The premise of the episode was that Liz Lemon (Tina Fey) gets disillusioned with the modern comedy world, so she decides to visit one of her comedy heroes, Rosemary Howard (Carrie Fisher), an older writer whose heyday was the 1970s, when, in Liz’s view, comedy was more daring and progressive.

When Fisher first appears onscreen, it’s great. She adds a life to the show that it sometimes lacked and always needed. The 30 Rock style was one of subtle, deadpan dialogue, but edited like a cartoon. The humor often came from the tight visual punctuation as from the characters. This was funny and great, but it could get tiresome. That was why the show needed Tracy Morgan to bring it to life sometimes. His manic and freeform (even if he wasn’t improvising his lines, it always seemed like he was) style required the camera to linger on him longer than it did on others. A lot of 30 Rock’s hilarity came from the fact that the show could barely contain him.

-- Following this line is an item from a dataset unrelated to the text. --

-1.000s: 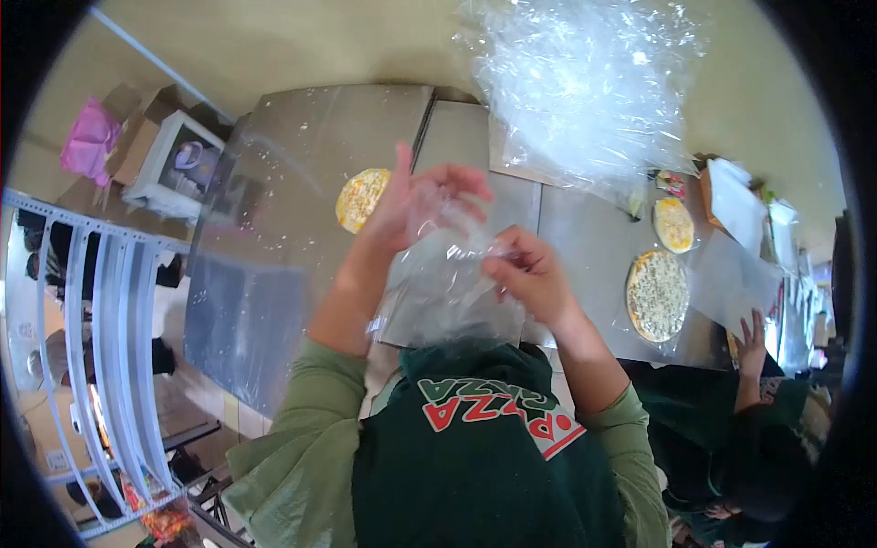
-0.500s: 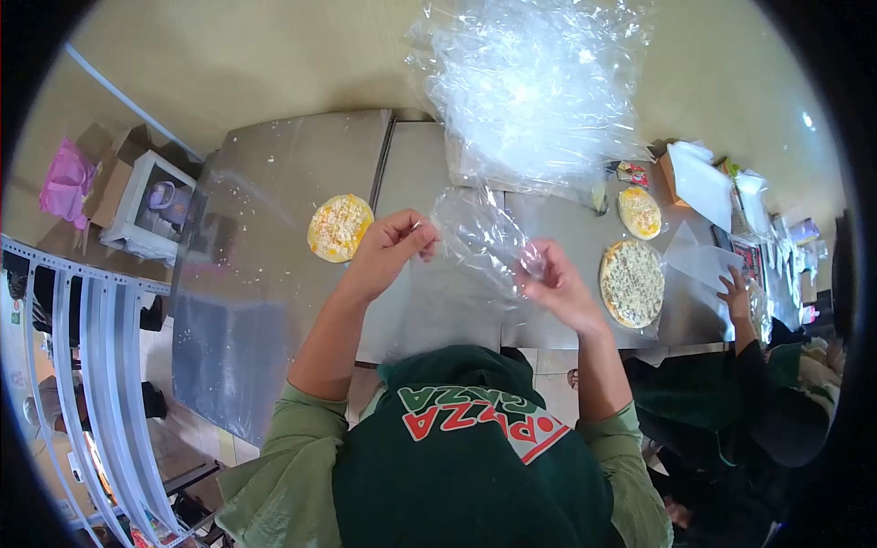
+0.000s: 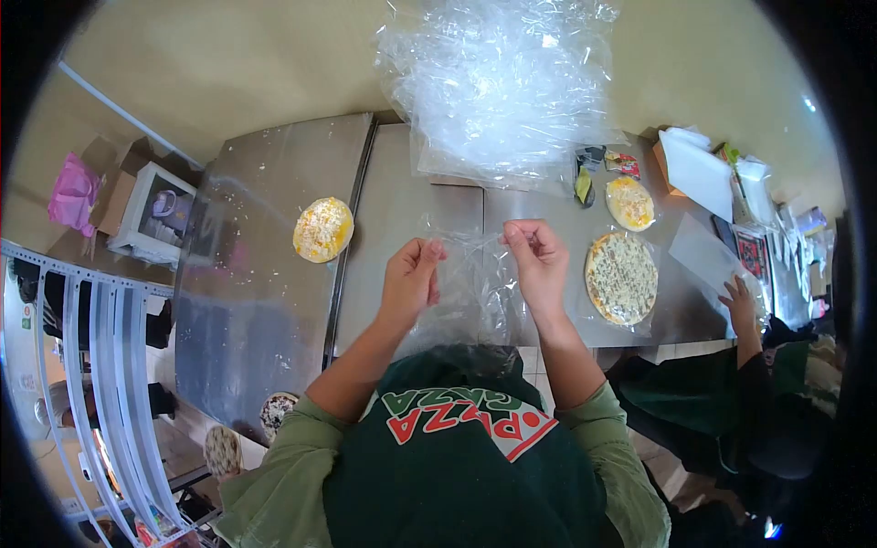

Fisher, like Morgan, forced the show to play catch-up with her distinctive personality. But her episode, despite her excellent performance, also highlighted some of the worst things about the show, as well as modern comedy and modern gender politics.

When Liz Lemon gets off the subway to visit Fisher’s character, the neighborhood is called “Little Chechnya.” It’s not a subtle joke . It’s an obvious reference to how dangerous the neighborhood is, and how “serious” people like Liz Lemon don’t live in “bad” neighborhoods, but “unserious” people like Rosemary Howard do. It’s another one of 30 Rock’s many jokes at the expense of vulnerable people. Like the show’s many other jokes about immigrants and sex workers, it is less about making the audience laugh and more about Fey and her writing team reassuring themselves that people who have difficult lives in America are irreparably damaged and worthless.

If you haven’t seen the episode, you can probably imagine how it turns out: Carrie Fisher’s character adds a lot of life to the show, says a lot of funny stuff, but then Liz, and the show, decide that she’s crazy and stupid and abruptly discard her on the streets of “Little Chechnya.”

When I saw the episode, I was in my early twenties. I remember being vaguely disappointed in the episode, just like I was vaguely disappointed by all of Fey’s Dead Stripper Jokes. But, at 23, I still had no career nor had I managed to hold down a full-time day job, and I always suspected that maybe the most cynical people were right.

Watching 30 Rock at that age — especially the Carrie Fisher episode — reaffirmed something that my insecure, pessimistic side already thought: that, despite all evidence to the contrary, women who are neither housewives nor wealthy glass-ceiling breakers are insane and not to be taken seriously. When they cry, it’s not serious. When they yell, it’s not serious. When they work, it’s not serious.

If there was an overall message to Carrie Fisher’s body of work — her performances, her scripts, and her books — it was the opposite of that. That women — and people, for that matter — who appear to be on the unserious sidelines of life are… people. Not that they appear to be worthless but are secretly heroes but that they’re no more or less serious than anybody else.

In the end, I can’t think of much else to say other than that Carrie Fisher was great, and that when she died, I thought of the time that she managed to add humanity to the reactionary trash compactor that was 30 Rock.